The problem —
Only the lines below between the one holding "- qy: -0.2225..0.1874" and the one holding "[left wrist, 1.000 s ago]", inclusive, are to be reproduced word for word; the pictures are to be left out.

Data supplied —

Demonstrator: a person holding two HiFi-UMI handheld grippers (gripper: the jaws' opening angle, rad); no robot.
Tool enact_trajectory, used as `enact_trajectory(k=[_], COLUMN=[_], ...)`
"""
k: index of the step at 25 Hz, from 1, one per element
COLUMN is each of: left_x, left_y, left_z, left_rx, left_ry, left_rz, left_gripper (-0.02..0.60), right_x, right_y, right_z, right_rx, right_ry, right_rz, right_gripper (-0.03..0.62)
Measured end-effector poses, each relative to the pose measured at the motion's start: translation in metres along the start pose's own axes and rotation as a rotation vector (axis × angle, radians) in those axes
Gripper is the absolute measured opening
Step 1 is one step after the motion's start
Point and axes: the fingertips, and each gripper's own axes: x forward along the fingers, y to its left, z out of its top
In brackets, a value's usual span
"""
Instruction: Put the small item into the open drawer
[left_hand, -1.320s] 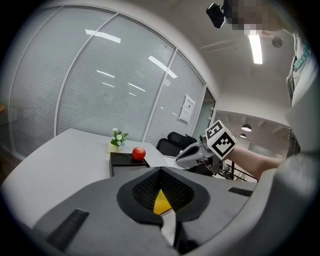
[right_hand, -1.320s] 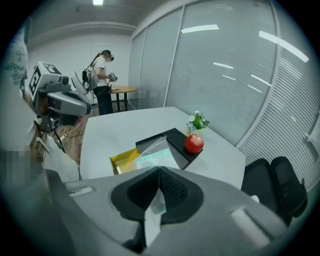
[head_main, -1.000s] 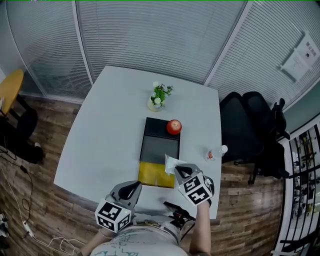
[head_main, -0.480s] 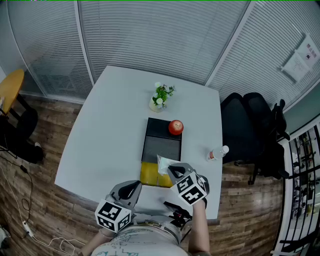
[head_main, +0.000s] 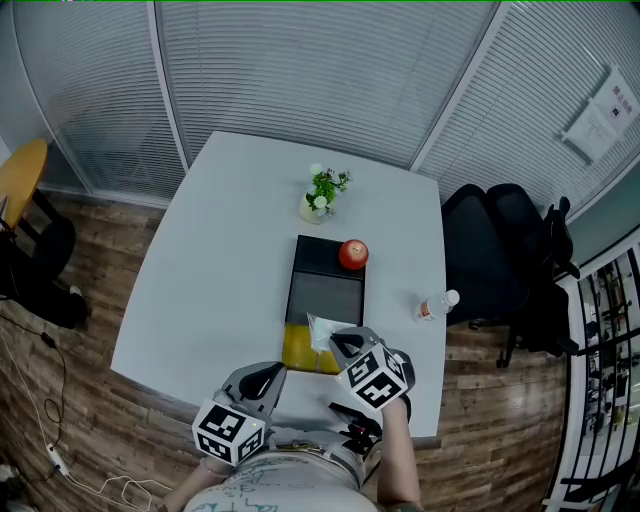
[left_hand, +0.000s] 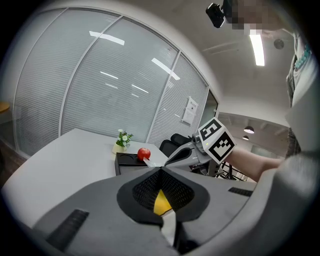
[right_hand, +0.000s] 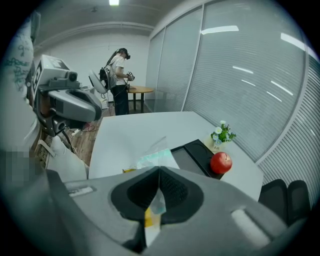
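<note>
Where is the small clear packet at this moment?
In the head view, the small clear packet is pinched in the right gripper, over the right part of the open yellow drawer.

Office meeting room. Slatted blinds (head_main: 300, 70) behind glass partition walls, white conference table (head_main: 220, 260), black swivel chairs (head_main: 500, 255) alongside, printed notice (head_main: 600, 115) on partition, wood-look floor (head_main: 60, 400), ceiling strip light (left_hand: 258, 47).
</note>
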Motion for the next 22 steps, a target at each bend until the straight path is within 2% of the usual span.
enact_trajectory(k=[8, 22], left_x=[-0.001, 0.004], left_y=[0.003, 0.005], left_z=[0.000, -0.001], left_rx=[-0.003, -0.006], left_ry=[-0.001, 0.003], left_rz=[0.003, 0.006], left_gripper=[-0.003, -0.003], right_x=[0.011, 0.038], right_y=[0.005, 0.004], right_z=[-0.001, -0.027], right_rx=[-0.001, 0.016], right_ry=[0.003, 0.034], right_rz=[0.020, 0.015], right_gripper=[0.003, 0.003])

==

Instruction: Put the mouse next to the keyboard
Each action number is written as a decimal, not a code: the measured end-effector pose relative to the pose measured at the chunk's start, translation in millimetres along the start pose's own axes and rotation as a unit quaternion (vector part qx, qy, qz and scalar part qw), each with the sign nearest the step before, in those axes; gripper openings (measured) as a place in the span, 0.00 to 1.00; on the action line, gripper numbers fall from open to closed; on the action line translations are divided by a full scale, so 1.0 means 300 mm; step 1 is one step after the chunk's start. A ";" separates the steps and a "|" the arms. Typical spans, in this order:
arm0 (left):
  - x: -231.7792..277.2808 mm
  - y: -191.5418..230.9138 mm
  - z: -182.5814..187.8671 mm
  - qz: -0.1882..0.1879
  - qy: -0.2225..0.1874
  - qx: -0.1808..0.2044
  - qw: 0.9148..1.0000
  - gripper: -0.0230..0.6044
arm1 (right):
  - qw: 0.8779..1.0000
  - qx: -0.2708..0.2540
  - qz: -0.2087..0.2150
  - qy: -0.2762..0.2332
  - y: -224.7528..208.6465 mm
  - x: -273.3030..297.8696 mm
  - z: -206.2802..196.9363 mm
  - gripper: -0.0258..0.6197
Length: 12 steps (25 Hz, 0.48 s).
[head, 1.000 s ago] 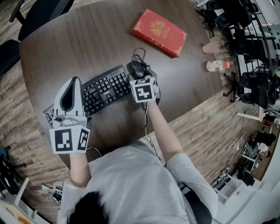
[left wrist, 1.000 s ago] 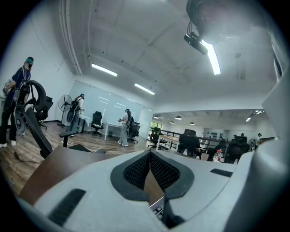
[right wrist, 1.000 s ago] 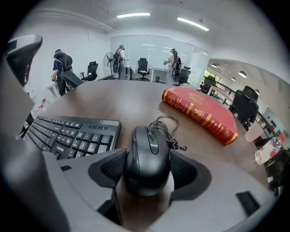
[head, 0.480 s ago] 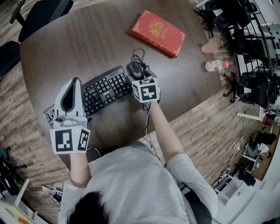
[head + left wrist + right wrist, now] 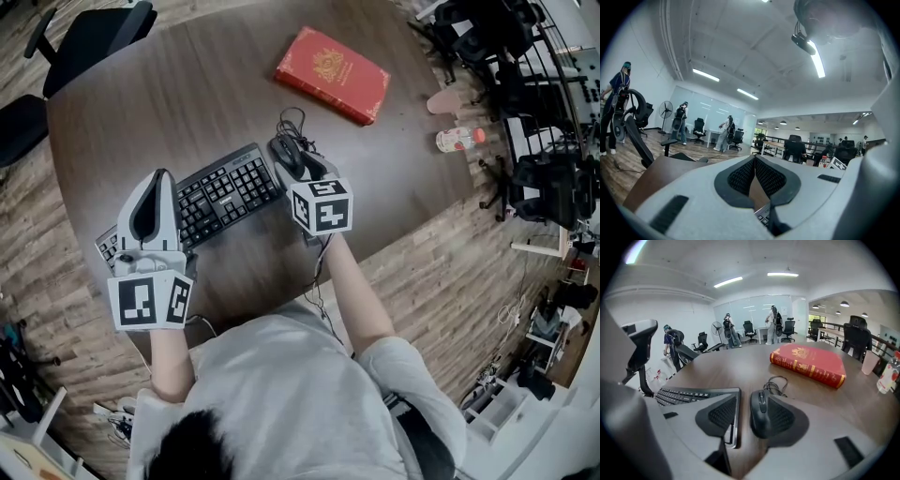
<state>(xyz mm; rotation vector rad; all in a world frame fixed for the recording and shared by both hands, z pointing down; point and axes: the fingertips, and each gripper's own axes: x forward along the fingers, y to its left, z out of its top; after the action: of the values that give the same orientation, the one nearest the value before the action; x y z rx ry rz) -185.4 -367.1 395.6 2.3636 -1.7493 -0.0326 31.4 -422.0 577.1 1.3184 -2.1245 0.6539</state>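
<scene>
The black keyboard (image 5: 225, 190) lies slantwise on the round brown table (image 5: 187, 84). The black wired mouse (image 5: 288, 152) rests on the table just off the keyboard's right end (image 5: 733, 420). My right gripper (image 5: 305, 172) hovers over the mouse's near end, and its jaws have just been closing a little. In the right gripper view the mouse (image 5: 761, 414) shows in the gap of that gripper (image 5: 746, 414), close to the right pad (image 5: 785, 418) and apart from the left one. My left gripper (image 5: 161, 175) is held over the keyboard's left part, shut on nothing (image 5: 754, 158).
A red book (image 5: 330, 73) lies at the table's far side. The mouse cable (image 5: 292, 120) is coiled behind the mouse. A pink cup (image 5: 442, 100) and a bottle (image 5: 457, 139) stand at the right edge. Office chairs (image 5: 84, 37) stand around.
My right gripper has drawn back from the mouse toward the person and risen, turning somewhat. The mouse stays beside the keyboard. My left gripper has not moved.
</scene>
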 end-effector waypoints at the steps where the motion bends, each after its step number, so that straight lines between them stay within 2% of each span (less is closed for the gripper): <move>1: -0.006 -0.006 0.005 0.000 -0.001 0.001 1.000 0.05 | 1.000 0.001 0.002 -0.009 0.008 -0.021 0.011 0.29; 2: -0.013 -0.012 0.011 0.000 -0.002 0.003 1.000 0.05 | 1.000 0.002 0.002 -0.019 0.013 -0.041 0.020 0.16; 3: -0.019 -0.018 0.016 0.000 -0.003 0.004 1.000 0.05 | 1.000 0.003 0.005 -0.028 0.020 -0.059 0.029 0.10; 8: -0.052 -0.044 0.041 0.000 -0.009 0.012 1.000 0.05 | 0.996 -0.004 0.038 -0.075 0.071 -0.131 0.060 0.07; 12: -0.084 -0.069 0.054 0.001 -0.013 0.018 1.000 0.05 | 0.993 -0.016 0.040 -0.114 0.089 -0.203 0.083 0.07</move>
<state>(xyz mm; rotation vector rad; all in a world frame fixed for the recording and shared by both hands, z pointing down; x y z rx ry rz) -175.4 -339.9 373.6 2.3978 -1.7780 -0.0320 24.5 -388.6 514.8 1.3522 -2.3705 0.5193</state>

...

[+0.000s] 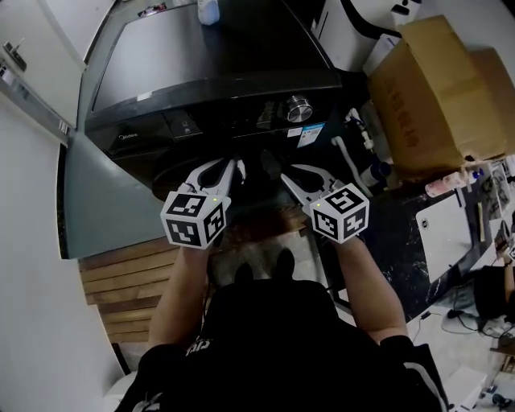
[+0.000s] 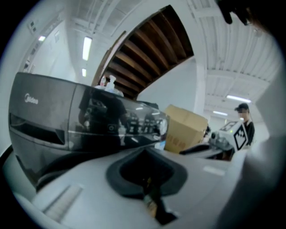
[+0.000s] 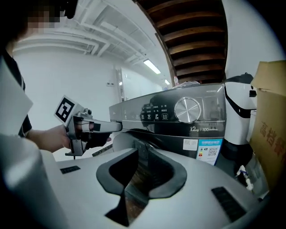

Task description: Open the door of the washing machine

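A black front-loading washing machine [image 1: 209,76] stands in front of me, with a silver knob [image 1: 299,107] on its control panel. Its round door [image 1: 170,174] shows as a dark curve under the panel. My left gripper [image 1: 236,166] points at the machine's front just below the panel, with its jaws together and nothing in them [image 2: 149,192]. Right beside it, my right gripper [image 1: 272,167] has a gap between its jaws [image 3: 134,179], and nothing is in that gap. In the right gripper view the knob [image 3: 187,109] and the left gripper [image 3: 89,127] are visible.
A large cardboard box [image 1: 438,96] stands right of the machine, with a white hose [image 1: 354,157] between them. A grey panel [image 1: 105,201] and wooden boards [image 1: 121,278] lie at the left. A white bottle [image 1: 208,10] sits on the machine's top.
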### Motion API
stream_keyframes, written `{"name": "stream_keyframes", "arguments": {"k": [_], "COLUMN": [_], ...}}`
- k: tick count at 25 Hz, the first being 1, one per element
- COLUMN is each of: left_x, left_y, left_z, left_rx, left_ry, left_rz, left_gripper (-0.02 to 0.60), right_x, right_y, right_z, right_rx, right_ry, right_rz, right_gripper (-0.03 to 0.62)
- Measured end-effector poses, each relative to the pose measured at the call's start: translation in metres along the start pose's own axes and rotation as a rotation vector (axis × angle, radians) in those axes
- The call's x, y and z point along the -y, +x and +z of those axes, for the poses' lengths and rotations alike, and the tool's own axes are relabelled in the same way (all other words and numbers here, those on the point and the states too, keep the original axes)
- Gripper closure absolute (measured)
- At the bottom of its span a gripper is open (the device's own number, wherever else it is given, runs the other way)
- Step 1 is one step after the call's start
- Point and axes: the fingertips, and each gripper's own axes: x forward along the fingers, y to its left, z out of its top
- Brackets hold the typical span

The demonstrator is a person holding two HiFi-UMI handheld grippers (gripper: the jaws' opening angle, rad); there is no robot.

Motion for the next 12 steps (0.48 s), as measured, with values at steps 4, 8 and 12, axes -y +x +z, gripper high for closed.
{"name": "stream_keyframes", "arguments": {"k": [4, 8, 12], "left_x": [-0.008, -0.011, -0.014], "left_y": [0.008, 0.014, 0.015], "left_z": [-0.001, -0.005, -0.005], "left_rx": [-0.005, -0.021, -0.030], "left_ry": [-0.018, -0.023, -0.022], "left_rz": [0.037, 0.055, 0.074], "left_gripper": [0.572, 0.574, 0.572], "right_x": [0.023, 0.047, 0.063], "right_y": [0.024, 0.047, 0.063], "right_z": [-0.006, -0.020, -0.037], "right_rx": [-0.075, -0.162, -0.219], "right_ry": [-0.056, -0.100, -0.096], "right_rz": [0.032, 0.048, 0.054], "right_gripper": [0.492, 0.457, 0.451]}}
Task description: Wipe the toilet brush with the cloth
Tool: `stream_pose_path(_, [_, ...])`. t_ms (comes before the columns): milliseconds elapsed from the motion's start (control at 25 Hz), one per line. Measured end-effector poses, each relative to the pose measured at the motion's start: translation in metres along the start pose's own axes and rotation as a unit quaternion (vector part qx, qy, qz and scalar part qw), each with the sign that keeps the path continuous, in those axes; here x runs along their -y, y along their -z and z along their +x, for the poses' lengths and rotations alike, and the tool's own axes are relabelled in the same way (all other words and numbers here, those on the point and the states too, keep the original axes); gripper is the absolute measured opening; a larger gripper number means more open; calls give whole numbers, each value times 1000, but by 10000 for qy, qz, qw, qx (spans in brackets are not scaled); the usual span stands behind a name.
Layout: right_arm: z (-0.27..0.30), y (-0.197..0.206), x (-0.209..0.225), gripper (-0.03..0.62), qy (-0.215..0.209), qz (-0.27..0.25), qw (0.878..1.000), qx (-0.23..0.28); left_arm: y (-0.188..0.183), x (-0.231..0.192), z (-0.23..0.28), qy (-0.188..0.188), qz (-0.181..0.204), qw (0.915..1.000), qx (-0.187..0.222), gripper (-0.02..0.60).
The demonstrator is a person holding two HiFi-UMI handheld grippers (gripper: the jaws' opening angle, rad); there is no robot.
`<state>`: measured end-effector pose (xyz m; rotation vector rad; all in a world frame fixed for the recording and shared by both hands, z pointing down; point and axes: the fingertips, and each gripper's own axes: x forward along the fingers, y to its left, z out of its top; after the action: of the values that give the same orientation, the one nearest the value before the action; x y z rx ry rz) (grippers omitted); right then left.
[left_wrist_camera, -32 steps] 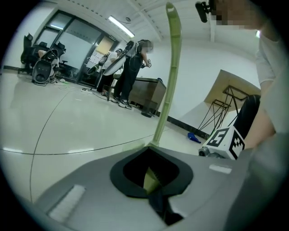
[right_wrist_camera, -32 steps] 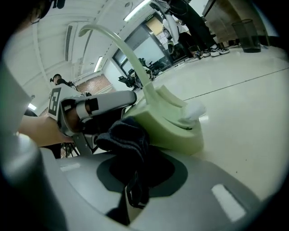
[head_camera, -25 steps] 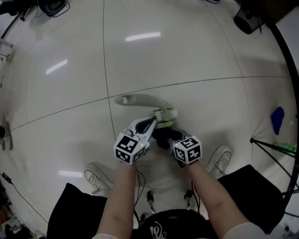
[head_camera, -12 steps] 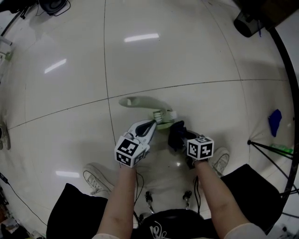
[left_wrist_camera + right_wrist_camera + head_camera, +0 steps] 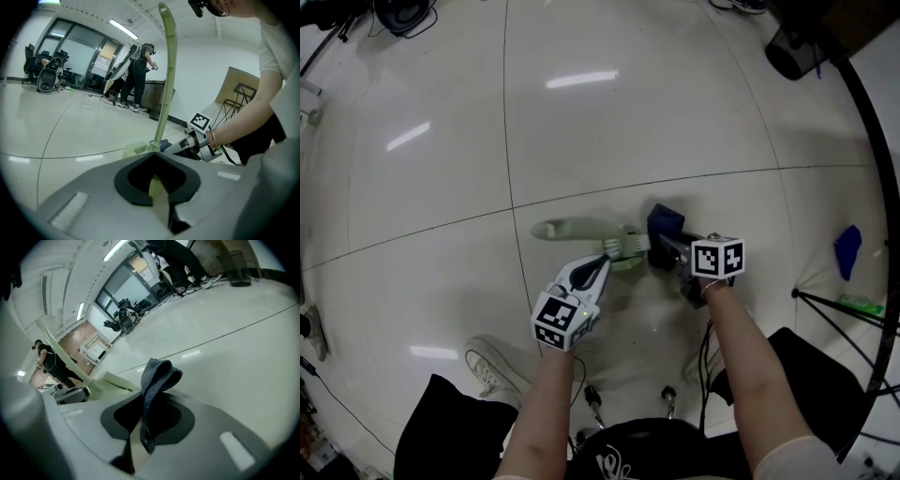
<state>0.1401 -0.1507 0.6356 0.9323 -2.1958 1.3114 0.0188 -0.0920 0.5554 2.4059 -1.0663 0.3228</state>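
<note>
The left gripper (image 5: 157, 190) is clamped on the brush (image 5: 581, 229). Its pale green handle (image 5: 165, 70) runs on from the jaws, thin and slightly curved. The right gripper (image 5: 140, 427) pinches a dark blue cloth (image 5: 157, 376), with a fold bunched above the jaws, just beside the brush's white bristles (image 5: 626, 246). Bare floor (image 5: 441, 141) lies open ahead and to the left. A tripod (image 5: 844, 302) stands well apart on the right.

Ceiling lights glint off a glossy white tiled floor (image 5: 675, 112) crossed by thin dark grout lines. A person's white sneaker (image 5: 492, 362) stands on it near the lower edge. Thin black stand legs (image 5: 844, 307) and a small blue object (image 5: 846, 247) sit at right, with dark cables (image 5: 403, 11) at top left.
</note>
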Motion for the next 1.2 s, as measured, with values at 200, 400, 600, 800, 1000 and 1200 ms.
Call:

Answer to this problem —
  - qy: -0.2225..0.1874
  - qx: -0.1808..0.2044
  - qw: 0.9148..1.0000
  - gripper: -0.0230..0.6044
arm1 (right):
  - qw: 0.8779..1.0000
  - qx: -0.2708..0.2540
  - qz: -0.2087..0.2150
  - qy: -0.2762..0.2332
  - y: -224.7528..208.6465 mm
  - x: -273.3030..297.8696 mm
  - z: -206.2802..196.9363 mm
  - gripper: -0.0258..0.6197
Length: 12 steps (25 Hz, 0.48 s).
[head, 1.000 s ago] 
[left wrist, 1.000 s ago] 

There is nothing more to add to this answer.